**TASK PROMPT**
Extract the whole listing as it stands. Do not include the pictures.
/---
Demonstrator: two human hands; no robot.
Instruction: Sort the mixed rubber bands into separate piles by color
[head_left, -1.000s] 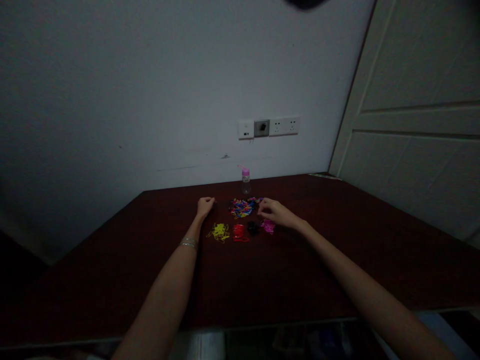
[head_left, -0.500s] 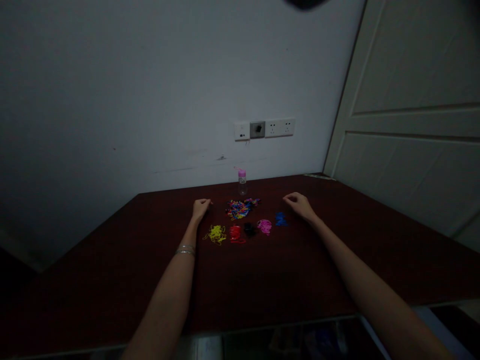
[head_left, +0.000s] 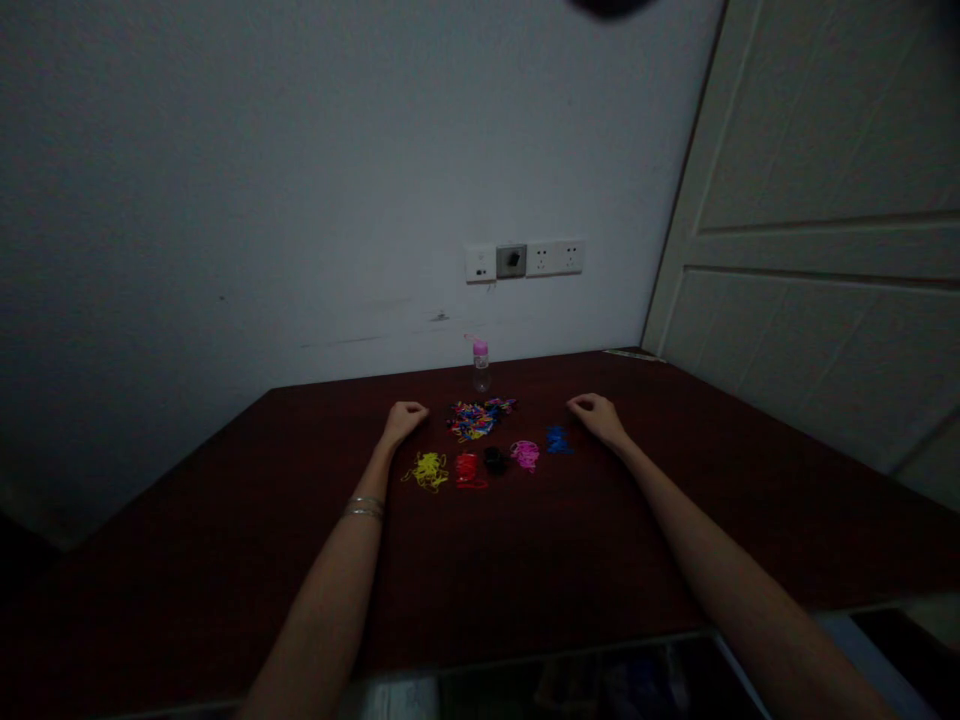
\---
**WRITTEN SOLUTION**
Demonstrator: two human hands; no robot.
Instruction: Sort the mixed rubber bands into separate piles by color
[head_left, -1.000s] 
[head_left, -0.500s] 
[head_left, +0.000s] 

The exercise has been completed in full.